### EXERCISE DETAILS
Return the complete listing without omission.

### DATA SHOWN
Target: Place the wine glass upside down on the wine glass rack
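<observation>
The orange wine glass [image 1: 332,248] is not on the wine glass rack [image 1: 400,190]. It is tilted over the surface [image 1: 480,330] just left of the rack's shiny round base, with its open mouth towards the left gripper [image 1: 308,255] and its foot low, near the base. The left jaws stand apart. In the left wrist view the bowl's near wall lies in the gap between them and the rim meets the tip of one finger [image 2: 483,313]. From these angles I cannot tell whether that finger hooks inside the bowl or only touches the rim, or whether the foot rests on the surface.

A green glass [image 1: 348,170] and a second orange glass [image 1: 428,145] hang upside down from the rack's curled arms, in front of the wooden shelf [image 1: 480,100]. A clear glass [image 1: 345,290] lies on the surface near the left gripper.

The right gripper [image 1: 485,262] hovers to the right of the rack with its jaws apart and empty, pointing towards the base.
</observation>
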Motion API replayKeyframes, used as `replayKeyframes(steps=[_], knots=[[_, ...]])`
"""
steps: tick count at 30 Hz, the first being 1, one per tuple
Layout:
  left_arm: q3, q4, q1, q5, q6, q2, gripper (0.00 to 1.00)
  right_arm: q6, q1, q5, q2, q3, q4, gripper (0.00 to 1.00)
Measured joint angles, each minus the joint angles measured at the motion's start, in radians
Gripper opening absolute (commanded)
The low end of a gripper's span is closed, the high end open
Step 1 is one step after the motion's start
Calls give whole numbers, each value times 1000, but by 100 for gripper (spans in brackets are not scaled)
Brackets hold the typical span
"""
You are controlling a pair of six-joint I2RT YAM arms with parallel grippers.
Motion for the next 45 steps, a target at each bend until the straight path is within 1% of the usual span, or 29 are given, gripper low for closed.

### EXERCISE SOLUTION
Target: Place the wine glass upside down on the wine glass rack
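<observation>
The orange wine glass [image 1: 332,248] is not on the wine glass rack [image 1: 400,190]. It is tilted over the surface [image 1: 480,330] just left of the rack's shiny round base, with its open mouth towards the left gripper [image 1: 308,255] and its foot low, near the base. The left jaws stand apart. In the left wrist view the bowl's near wall lies in the gap between them and the rim meets the tip of one finger [image 2: 483,313]. From these angles I cannot tell whether that finger hooks inside the bowl or only touches the rim, or whether the foot rests on the surface.

A green glass [image 1: 348,170] and a second orange glass [image 1: 428,145] hang upside down from the rack's curled arms, in front of the wooden shelf [image 1: 480,100]. A clear glass [image 1: 345,290] lies on the surface near the left gripper.

The right gripper [image 1: 485,262] hovers to the right of the rack with its jaws apart and empty, pointing towards the base.
</observation>
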Motion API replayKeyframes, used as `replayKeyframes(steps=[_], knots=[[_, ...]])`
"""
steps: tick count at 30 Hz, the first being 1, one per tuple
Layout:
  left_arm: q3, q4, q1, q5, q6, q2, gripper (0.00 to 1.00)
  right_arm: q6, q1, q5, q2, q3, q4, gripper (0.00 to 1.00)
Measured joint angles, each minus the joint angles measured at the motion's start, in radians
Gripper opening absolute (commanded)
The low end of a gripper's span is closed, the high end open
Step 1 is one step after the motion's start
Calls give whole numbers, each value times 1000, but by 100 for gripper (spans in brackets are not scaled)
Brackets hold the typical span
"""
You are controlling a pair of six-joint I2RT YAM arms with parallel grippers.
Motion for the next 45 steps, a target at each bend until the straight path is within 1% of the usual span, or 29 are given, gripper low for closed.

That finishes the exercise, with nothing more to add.